Pour sa part, Cadress Rungen confie: « Je n’ai plus la même énergie, nous tous n’avons plus la même énergie. » Regardant en arrière, il explique qu’avec ses amis de combat, ils avaient trouvé une formule pour dire que la drogue était un fléau difficile à enrayer. « Nou ti dir ki ladrog enn vis ki pena tournavis », dit-il. Aujourd’hui, note-t-il, ce slogan tient toujours. « Bann dimounn ki ti ena pouvwar depi 1979 ziska zordi, ti ena bidze ek la lwa dan zot lame, zot tou ti pran nou pou bann adverser. Ki kantite pledoye nou’nn fer, ki kantite nou’nn kriye… », explique Cadress Rungen, déçu. Il y a eu des commissions mises sur pieds, rappelle-t-il. « Mais combien de trafiquants ont été arrêtés ? Aucun gouvernement, même si chacun a apporté sa contribution, n’a été en profondeur pour s’attaquer au démon de la drogue et ses multiples tentacules », se désole-t-il.

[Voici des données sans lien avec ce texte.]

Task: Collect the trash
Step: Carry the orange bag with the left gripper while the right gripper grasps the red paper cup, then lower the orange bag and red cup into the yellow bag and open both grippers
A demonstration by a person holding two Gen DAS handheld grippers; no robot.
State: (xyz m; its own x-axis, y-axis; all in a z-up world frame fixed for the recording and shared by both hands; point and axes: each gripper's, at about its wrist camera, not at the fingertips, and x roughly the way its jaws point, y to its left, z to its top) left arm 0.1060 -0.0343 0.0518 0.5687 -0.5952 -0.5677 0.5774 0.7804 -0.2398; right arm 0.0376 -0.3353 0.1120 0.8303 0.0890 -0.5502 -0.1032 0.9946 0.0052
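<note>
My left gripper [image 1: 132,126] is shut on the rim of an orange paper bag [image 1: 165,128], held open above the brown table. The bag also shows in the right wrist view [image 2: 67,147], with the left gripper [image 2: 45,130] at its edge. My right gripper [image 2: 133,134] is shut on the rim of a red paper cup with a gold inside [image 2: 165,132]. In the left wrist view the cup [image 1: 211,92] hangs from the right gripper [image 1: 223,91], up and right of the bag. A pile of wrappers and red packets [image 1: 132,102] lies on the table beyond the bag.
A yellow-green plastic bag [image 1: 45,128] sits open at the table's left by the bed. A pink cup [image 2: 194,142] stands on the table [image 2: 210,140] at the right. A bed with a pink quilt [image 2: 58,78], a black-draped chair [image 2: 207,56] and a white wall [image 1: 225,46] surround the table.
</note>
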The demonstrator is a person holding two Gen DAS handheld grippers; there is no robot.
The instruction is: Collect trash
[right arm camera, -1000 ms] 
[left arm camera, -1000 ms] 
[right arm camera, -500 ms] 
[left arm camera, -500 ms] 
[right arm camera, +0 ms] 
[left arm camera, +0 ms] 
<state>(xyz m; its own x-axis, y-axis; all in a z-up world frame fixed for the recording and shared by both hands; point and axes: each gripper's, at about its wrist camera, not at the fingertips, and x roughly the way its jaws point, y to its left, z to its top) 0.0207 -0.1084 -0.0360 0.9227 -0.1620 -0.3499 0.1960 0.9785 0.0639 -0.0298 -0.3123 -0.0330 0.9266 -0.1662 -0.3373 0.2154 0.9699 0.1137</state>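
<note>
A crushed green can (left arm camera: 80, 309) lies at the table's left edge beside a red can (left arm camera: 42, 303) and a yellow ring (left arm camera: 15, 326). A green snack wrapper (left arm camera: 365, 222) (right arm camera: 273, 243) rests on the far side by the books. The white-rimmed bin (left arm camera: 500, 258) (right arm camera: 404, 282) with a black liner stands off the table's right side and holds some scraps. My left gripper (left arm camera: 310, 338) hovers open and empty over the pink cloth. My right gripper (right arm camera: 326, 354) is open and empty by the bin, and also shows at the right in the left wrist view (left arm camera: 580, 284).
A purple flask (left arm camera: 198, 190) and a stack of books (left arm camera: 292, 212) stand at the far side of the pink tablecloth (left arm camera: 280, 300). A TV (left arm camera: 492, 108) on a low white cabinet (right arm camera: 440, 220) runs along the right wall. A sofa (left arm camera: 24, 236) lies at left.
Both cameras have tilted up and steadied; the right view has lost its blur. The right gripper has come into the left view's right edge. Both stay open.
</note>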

C’est avec un sentiment de tristesse que Dany Philippe dit regarder la drogue gagner du terrain. « La situation est alarmante! Nous le savons tous. In’nn fatige dir sa!  Mais on se retrouve encore à le rappeler », dit-il. Et d’espérer que le combat et le parcours des anciens militants du social encouragent les plus jeunes à se lancer sur le terrain, pas des plus lisses, pour reprendre la sensibilisation et l’accompagnement de proximité. « Parce que quand je regarde derrière moi, je ne vois personne qui a emboîté le pas à toutes ces personnes qui étaient sur les fronts », constate-t-il. C’est désormais auprès des enfants qu’il fait de la prévention.

Après 55 ans d’indépendance
Parité hommes/femmes, encore au statut de défi

Au registre de la parité hommes/femmes, la société mauricienne doit encore marquer des points. Au bout de 55 ans d’Indépendance, l’égalité des genres dépend encore de la volonté politique des hommes qui détiennent le pouvoir décisionnel. En 2023, le discours du progrès socio-économique accompli par la femme n’est pas pour l’instant celui que souhaite tenir Pouba Essoo, activiste féministe des années 1970/1980. Si elle ne remet pas en question le développement qu’a connu la Mauricienne en cinq décennies, elle explique toutefois que le système patriarcal n’a pas bougé d’un iota depuis l’Indépendance. Et s’en indigne.
« L’inégalité, les injustices, la discrimination tirent leur source de là. Le système patriarcal règne encore, malgré les développements socio-économique et politique, » insiste-t-elle. Le démantèlement du système patriarcal, selon elle, doit se faire par le biais de la politique. Précisément, lorsque le pays sera dirigé par un chef du gouvernement de conviction féministe. Et que les femmes qui adhéreront à la politique en seront autant convaincues. Depuis presque toujours, rappelle-t-elle, les discours sur la parité homme-femme n’ont pas été traduits par des actes. « Il y a eu des lois, entre autres, la Sex Discrimination Act, qui ont été introduites, mais l’amendement de la Constitution pour éliminer la sous-représentation des femmes en politique est nécessaire. Les hommes politiques ont peur d’amender la loi, ce qui rend leurs discours hypocrites. On en a assez des grands discours! », dit Pouba Essoo.
Néamoins, le pays reconnaît-elle, en le comparant à ceux du continent africain, voire à l’Inde, a fait de grands pas sur la question des droits des femmes et celles-ci occupent des places-clés dans les différentes sphères économiques et sociales. Elle demeure résolument optimiste quant à la relève sur la cause des femmes. Membre active de la nouvelle plateforme Fam ape Zwenn, Pouba Essoo est d’avis que cette initiative a rassemblé de nombreuses femmes dans divers milieux  professionnels, qui sont prêtes à encourager le renforcement des capacités économiques, émotionnelles, sociales de leurs paires.